# Work instruction
Return, with both end lines included, exactly what the data below holds from the line with "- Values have" through the line with "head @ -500", though not the pictures.

+ + + + +

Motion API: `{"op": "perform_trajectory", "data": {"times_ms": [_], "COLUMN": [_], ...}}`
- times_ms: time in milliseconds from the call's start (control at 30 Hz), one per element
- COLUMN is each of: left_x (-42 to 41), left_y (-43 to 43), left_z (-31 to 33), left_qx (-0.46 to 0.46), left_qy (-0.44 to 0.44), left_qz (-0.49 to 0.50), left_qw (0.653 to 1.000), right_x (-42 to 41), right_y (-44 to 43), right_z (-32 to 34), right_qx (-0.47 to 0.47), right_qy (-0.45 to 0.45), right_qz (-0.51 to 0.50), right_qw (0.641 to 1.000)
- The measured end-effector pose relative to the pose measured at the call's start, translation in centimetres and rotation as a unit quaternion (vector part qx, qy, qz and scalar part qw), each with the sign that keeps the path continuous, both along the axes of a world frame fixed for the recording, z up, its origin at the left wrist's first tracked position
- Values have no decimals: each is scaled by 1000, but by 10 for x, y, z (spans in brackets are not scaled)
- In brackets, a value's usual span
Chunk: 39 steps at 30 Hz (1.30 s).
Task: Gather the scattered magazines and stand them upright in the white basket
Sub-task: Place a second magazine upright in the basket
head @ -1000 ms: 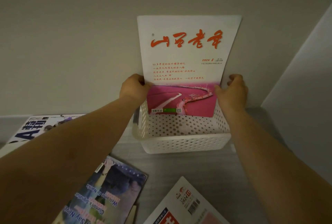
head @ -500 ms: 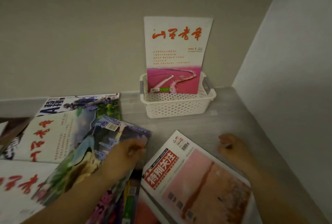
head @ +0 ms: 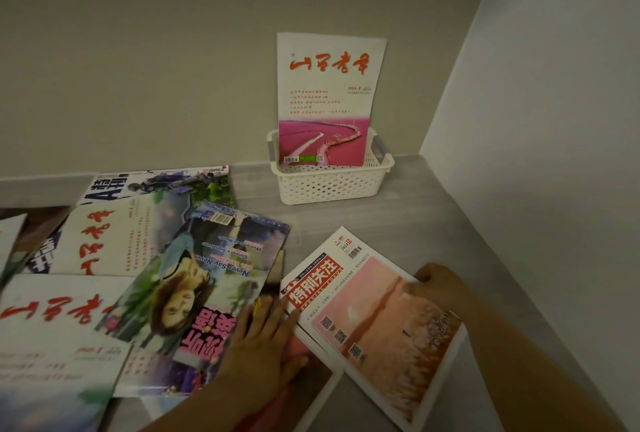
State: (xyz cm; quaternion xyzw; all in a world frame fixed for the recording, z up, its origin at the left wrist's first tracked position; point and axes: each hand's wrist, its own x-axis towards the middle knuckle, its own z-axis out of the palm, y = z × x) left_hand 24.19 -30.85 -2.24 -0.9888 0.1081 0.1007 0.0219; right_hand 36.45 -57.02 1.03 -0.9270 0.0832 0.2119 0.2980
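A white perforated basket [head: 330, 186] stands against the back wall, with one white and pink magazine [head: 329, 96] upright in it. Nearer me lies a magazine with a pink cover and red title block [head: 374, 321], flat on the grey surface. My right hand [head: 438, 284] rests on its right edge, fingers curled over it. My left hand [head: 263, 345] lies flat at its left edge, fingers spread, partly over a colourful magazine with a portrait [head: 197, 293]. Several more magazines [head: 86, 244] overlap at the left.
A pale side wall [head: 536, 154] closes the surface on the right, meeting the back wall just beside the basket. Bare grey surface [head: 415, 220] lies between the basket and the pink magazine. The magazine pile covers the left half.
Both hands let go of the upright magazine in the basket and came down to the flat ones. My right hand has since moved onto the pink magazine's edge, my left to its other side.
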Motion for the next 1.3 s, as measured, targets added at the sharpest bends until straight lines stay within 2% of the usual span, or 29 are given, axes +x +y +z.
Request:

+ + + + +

# The completed task
- Values have no decimals: each is scaled by 1000, but by 10 for x, y, z (spans in brackets are not scaled)
- In brackets, a value's usual span
Chunk: 39 steps at 30 Hz (1.30 s).
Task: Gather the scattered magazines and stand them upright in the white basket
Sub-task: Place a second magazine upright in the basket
head @ -1000 ms: 
head @ -500 ms: 

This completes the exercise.